Ezzard smiled his thin cold smile. “The Spirits do not have to wait on the wings of pigeons.”
“This is from the Spirits?”
“Would I tell you else?”
“And a victory?” Martin asked. “At Bighton?”
“The pigeons are already flying,” Ezzard said. “They will be in their cotes before sunset.”
It must be true. I asked:
“And my father . . .?”
“The Prince is safe.”
I was too excited to speak further. But Martin said:
“How do they bring the news?” Ezzard looked at him. “The Spirits? If not on wings, how?”
Ezzard said: “A wise man, or boy, does not ask questions concerning the Spirits. They tell him what he needs to know. That is enough.”
It was a rebuke, but Martin persisted. “But you know things about the Spirits, sir, since you serve them and talk with them. Is that not true?”
“I know what I am told, boy.”
“But more than the rest of us do? How they bring their messages without wings, perhaps?” Ezzard’s eye was on him. “I am not asking how, sir—just if you do know.”

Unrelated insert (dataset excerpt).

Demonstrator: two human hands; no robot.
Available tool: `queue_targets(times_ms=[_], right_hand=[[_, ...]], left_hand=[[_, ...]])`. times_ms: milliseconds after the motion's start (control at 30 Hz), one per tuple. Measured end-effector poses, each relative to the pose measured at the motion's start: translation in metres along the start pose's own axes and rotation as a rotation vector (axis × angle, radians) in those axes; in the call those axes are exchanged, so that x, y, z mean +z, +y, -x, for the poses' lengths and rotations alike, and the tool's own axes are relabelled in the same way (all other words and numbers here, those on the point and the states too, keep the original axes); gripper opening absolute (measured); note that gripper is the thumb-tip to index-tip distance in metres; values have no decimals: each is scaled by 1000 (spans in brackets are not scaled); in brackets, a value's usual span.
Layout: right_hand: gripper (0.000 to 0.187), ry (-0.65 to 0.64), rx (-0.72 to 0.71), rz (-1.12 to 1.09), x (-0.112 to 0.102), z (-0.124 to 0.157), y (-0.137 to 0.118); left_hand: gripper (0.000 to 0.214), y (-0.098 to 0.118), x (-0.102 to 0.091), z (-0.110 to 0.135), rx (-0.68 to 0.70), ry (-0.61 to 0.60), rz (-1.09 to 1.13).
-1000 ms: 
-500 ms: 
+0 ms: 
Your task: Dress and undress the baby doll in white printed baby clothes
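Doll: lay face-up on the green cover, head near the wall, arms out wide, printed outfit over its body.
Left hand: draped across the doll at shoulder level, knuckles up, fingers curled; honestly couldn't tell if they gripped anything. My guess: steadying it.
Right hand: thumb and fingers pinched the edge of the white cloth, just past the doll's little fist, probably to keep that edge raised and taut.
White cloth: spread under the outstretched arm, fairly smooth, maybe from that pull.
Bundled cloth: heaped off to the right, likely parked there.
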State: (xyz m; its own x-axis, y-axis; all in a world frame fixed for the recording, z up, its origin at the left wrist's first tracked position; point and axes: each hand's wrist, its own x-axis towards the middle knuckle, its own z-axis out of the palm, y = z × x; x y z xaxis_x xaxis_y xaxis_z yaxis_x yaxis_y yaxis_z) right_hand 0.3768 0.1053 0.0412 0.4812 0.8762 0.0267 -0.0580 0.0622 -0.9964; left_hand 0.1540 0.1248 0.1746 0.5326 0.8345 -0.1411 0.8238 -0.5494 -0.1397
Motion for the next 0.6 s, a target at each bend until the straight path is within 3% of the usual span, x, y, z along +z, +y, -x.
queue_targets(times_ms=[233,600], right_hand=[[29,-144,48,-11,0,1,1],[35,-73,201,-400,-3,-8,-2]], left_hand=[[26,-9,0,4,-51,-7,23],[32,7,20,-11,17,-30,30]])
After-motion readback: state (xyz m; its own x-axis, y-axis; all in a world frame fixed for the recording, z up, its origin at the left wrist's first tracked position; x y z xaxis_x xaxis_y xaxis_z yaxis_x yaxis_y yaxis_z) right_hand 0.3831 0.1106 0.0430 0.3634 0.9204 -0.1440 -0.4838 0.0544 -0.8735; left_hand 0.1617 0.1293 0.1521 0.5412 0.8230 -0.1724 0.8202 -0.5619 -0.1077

“I know many things,” Ezzard said, “and I keep my knowledge to myself, imparting it only to those who have dedicated their lives to serve the Spirits. Would you do that, Martin? Would you be an Acolyte?”
It was a good reply, and one that must stop his questioning. Even if I had not heard him blaspheming the idea would have been ridiculous. One would have to be crazed to be an Acolyte—shaving one’s head, fasting, droning prayers to the Spirits all day and half the night. I expected him to be abashed.

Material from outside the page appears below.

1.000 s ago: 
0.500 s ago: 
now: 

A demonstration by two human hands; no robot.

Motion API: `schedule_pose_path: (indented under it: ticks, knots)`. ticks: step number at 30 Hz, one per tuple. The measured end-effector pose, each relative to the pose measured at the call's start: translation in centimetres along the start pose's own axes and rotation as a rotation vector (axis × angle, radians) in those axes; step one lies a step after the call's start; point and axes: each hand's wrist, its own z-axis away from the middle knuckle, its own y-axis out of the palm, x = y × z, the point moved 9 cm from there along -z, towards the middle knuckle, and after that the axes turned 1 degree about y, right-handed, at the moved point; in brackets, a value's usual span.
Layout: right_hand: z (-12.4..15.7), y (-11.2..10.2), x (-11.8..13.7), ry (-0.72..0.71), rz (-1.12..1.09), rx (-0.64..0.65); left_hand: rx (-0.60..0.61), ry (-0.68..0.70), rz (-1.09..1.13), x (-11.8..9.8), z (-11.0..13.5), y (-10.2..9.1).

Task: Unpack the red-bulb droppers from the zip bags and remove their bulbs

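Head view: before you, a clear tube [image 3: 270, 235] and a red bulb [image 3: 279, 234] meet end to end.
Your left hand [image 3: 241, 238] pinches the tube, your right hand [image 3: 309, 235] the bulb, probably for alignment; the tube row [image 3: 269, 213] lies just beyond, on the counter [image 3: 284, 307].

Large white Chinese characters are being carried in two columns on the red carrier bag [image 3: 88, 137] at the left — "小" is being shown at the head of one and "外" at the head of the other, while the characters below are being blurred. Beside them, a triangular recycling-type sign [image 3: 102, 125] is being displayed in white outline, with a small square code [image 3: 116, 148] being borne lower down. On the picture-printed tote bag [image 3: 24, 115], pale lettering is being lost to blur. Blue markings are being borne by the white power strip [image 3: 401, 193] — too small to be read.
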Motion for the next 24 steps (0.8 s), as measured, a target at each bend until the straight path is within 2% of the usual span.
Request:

But to my astonishment he said: “I might, sir.”
Ezzard stared at him keenly, nodded, and went his way. Edmund and I poked fun at Martin when he had gone. He joined with us. It had been a joke, he said, at the Seer’s expense; and the old fool had believed him! I accepted what he said but I was still not sure. I had watched his eyes as well as the Seer’s. If the earnestness had been deception it had been marvelously done.
• • •
Two days later I stood on the walls by the North Gate and heard the wild cheers of the crowd as our army returned victorious. A big man led them on a big chesnut horse: my father, Prince of Winchester.